The AI PM Tech Stack: What You Actually Need to Know

There is a version of “technical enough” that requires years of engineering experience. That is not what this is about. This is about the minimum viable technical literacy that changes how you make decisions, run meetings, and write specs.

The Stack, Layer by Layer

Foundation Models

These are the large language models your product is built on top of — GPT-4o, Claude, Gemini, Llama. You do not need to know how they were trained. You do need to understand that they are probabilistic, that they have knowledge cutoffs, that they hallucinate, and that their capabilities change with each version.
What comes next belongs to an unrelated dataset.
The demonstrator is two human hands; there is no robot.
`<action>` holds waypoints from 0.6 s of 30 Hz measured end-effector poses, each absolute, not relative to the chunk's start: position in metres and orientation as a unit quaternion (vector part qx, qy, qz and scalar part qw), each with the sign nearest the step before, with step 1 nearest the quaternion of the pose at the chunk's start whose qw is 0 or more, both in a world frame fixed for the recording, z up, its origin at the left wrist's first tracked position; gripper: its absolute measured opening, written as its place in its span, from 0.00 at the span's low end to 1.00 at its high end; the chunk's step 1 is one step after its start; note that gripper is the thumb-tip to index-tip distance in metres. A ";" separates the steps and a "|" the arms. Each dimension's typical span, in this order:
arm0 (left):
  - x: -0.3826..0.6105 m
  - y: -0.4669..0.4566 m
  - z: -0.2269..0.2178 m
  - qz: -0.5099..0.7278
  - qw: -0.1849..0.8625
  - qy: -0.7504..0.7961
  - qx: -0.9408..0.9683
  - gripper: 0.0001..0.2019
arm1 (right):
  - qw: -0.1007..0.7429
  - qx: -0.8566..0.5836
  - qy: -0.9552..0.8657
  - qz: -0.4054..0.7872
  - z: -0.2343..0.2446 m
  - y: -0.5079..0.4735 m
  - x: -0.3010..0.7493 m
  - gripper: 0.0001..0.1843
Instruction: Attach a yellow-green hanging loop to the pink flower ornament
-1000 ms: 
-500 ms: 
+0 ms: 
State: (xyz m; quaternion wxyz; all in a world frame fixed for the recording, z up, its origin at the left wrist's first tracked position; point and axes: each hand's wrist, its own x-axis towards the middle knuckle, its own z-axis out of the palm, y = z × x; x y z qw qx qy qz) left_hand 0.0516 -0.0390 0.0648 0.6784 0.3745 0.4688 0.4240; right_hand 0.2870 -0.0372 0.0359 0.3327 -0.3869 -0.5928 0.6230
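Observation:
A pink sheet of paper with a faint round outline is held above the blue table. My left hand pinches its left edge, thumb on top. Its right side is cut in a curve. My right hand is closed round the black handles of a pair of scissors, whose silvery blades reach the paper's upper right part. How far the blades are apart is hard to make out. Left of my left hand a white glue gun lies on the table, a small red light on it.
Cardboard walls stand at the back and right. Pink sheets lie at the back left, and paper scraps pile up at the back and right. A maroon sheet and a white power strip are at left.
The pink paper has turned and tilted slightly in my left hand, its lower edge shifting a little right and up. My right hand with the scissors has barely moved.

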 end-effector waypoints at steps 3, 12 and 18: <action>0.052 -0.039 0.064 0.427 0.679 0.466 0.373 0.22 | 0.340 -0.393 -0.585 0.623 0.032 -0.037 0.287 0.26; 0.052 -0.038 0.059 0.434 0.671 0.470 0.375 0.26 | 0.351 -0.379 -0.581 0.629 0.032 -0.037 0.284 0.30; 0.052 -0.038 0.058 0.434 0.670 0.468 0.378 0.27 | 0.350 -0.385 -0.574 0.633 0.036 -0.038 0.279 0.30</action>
When your team says “the model can’t do that,” your question should be: can’t do it with current prompting, can’t do it reliably enough to ship, or can’t do it at all? These are very different constraints.

Embeddings and Vector Search

Many AI features need to retrieve relevant context before passing it to a model. This is done via embeddings stored in a vector database (Pinecone, Weaviate, pgvector). Retrieval quality is often the biggest lever on output quality — and it is a product problem as much as an engineering one.

APIs and Latency

Every model call takes time. For a feature that chains multiple calls, latency compounds. Users tolerate ~1–2 seconds for AI features. Beyond that, you need streaming or loading skeletons — product design decisions, not just engineering ones.

Fine-Tuning vs. Prompting

Most teams should exhaust prompting and retrieval before considering fine-tuning. Fine-tuning requires training data, compute budget, evaluation infrastructure, and ongoing maintenance. If you are not sure whether you need it, you probably do not.

The One Technical Document Every PM Should Write

Before any new AI feature kicks off, write a one-page technical assumptions document. List what you assume the model can do, what retrieval will find, and what latency will be. Review it after your first prototype. The gaps are your actual product risks.